If you’ve tried to visit in the last week, you may have been greeted with a gray page informing you of my website’s temporary demise. Unfortunately, the problem occurred just two days after I left the country on vacation.
What happened was this: Someone managed to get access to my Joomla installation on another domain! They were trying to use the mail server to send out phishing attempts.
Luckily, Bluehost’s tech support and abuse teams managed to find the issue and deactivate my websites.
Unfortunately, I was off across the ocean and didn’t see what happened for almost an entire week.
Now, I’ve posted about the importance of keeping your CMS up to date for security purposes, but it seems like this vulnerability exists in all versions of Joomla from 1.012 to 1.5.x. Any php.ini file needs to have register_globals turned OFF. Frankly, I wouldn’t recommend Joomla to anyone.
I set it up for my very first website – and its a mistake I regret to this day some two years later.
While Joomla has a lot of potential, it seems like the project is over-extended and over-reaching. Security is what takes the hit when they add so many options with such a limited team to offer support and updates.
Some people are using Joomla and loving it – but a lot of us were hit in the first week of June with an exploit that’s practically as old as the internet.
So what now? Well, all of my Google SERPs are gone. Since my business relies on that to generate revenue, it may be a while before I can get back the traffic I need to make any money online. One week of vacation is going to end up costing me weeks or even months worth of income.
Oh well, at least we had a good time – before we got back home.
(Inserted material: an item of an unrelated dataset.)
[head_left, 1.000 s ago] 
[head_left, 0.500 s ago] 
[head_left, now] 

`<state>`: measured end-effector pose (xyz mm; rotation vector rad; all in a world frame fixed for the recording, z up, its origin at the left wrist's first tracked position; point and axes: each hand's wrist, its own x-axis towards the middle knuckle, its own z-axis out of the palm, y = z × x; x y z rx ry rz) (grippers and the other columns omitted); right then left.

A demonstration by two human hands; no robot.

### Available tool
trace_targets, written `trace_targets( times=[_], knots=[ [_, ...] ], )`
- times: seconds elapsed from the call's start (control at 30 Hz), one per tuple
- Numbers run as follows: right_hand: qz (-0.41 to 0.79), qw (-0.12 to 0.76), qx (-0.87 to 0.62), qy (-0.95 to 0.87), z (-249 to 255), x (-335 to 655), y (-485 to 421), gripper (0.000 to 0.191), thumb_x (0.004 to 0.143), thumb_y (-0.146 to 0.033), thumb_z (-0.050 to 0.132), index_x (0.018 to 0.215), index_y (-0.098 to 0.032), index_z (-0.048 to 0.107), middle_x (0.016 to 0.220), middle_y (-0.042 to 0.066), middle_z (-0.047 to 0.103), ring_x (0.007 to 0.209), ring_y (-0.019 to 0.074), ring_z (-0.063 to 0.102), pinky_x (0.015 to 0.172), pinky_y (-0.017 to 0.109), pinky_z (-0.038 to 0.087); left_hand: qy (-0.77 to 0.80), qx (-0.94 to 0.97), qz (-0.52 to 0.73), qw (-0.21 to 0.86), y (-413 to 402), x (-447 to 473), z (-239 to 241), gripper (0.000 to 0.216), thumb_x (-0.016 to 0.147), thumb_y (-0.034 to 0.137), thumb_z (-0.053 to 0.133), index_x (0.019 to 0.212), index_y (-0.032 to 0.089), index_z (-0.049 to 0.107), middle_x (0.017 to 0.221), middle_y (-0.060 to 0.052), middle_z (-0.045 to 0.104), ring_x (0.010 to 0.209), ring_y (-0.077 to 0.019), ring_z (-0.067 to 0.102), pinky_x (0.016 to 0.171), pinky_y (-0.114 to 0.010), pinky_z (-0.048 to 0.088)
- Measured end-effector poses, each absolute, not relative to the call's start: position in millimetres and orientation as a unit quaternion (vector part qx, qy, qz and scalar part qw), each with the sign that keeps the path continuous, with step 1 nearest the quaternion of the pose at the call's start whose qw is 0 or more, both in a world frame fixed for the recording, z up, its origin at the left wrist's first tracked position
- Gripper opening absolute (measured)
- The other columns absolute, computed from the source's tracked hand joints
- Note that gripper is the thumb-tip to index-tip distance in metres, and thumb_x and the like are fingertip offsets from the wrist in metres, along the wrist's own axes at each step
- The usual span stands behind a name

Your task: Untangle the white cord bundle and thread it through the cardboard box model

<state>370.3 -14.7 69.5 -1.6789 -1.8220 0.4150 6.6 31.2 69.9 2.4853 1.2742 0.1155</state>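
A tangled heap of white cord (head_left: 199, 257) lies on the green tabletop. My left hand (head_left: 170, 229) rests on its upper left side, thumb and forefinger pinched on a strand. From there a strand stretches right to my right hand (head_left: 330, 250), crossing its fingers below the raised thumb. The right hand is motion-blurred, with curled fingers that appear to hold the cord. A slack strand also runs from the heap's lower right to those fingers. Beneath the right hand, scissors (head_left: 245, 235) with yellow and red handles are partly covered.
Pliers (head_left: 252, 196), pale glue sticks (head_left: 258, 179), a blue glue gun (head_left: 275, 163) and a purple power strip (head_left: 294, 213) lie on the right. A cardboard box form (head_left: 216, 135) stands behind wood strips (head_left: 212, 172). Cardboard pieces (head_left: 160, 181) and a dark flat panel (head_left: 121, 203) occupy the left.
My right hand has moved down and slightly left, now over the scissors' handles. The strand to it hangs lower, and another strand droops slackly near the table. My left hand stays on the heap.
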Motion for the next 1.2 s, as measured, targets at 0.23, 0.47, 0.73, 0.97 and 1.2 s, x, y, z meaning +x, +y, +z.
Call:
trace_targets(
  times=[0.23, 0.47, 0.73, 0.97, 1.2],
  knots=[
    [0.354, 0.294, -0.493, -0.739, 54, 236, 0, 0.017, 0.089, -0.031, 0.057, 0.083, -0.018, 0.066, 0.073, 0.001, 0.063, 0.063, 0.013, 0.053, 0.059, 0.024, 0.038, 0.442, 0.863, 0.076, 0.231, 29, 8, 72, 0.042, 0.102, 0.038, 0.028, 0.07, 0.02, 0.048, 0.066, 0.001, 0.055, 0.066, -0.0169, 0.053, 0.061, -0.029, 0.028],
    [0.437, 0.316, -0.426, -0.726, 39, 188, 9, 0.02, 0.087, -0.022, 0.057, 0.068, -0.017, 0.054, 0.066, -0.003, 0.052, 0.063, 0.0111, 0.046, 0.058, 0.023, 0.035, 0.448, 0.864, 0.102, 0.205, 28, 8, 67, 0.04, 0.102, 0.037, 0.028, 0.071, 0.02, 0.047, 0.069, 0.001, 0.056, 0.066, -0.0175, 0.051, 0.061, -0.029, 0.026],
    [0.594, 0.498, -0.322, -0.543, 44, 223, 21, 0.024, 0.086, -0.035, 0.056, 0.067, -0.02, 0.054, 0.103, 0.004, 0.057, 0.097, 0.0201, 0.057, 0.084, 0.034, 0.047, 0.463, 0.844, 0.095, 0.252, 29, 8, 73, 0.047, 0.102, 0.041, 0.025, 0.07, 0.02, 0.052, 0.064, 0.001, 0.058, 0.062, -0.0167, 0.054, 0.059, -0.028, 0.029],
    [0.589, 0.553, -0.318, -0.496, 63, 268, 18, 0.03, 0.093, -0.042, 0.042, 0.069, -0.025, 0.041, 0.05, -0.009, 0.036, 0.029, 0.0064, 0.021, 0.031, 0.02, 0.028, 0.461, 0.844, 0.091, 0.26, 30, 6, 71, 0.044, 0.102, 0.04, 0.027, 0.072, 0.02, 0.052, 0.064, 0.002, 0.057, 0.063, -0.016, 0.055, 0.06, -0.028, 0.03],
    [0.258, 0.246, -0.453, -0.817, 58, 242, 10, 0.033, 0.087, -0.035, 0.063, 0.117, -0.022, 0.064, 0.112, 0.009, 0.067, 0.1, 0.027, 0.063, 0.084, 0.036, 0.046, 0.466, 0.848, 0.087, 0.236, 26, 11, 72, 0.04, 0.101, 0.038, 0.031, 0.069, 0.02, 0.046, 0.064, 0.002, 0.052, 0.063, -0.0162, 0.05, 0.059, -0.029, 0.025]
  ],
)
As great as it is to be able to walk away from your websites and continue serving traffic, it can be a nightmare when you walk away and everything falls down. Its important to have an eye on your sites if you’re counting on the cash flow, so maybe next time I’ll buy a laptop before I try to go. Unfortunately, this could hurt my ability to relax – but I wouldn’t say I’ve been relaxed since the exploit was discovered and the account got shut down! In that sense, the constant access would be more for peace of mind.